- Founded: 1969
- Founder: Jost Gebers
- Genre: Jazz
- Country of origin: Germany
- Location: Berlin
- Official website: www.fmp-label.de

= FMP/Free Music Production =

German record label

Free Music Production (FMP) is a German record label that specialises in free jazz.

==Origins==
FMP originated from the New Artists Guild, which was an informal cooperative of musicians in the mid-1960s. In 1968, The New Artists Guild sponsored the Total Music Meeting, a festival that presented different forms of music from those performed at the Berliner Jazztage. The name FMP was adopted the following year and the group "began operating as a cooperative venture under the administrative guidance of a former double bass player, Jost Gebers [...] At some point the operation of FMP transferred from the cooperative to Gebers alone."

==Company activities==
The label's first release was Manfred Schoof's European Echoes. Specialising in free jazz from the beginning, FMP soon released recordings by saxophonist Peter Brötzmann, pianist Alexander von Schlippenbach, bassist Peter Kowald and drummer Detlef Schönenberg.

The collective ended in 1976 and Gebers, who was running the company part-time, decided to found a sub-label, SAJ, with drummer Sven-Ake Johansson. This concentrated on experimental and avant-garde music, releasing recordings by musicians such as Hugh Davies, Heiner Goebbels-Alfred Harth and Yoshi Wada. In the late 1980s, SAJ was discontinued and CD releases were numbered from CD 1.

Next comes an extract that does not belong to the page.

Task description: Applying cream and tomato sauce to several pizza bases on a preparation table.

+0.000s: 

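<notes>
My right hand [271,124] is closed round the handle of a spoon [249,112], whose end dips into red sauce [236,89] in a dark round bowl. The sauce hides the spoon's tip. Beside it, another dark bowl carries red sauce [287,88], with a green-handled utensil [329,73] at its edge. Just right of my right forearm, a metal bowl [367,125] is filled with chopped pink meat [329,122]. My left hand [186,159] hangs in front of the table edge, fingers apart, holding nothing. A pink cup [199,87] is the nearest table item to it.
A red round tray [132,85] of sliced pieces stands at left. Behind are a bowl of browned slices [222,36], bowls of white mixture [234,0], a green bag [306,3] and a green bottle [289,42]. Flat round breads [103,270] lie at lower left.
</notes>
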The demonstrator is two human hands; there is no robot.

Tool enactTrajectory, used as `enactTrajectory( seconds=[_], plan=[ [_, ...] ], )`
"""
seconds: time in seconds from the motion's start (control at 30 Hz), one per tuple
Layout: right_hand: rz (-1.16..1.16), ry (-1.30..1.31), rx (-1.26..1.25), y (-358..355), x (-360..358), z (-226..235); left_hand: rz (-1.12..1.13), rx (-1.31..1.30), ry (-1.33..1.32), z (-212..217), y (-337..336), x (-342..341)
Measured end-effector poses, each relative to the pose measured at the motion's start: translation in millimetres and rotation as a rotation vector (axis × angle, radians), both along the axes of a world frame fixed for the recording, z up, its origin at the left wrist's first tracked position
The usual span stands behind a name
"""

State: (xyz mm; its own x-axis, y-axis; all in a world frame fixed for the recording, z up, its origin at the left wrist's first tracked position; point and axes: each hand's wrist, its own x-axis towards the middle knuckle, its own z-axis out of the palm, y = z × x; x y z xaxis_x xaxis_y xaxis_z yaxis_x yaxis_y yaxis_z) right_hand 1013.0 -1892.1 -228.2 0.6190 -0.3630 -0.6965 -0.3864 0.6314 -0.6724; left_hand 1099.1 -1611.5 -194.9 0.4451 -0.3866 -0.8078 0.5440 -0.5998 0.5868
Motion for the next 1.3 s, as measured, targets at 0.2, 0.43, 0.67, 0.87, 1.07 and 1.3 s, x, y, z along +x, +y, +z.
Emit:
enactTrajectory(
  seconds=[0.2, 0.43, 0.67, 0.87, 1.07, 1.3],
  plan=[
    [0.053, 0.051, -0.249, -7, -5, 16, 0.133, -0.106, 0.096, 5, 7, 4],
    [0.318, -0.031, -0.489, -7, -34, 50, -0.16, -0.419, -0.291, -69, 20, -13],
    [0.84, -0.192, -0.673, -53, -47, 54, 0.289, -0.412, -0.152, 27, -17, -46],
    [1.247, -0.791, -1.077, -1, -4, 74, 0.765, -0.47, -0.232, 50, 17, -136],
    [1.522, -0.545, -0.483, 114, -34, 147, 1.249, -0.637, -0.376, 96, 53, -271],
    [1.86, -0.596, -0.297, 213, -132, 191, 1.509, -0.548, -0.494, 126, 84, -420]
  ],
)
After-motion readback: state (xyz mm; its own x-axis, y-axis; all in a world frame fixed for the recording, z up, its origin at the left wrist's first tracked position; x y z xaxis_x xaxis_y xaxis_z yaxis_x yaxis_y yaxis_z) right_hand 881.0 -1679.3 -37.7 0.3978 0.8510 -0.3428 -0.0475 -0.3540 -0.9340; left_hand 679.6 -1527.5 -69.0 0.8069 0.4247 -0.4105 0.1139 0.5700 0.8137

A lot of FMP's releases have been recordings of concert performances, including those that it organised. In 1988 FMP recorded Cecil Taylor in Berlin '88, an 11-CD, award-winning collection. According to Grove, "Vinyl stock was deleted in 1992".

In 2000 FMP-Publishing became the new owner of FMP, but a legal battle ensued between Gebers and the new group. In 2007, he returned to being in charge of the label. Some albums have been reissued by other labels, which include Intakt Records and Atavistic Records. In its first 40 years, FMP released "over 200 LPs and around 140 CDs".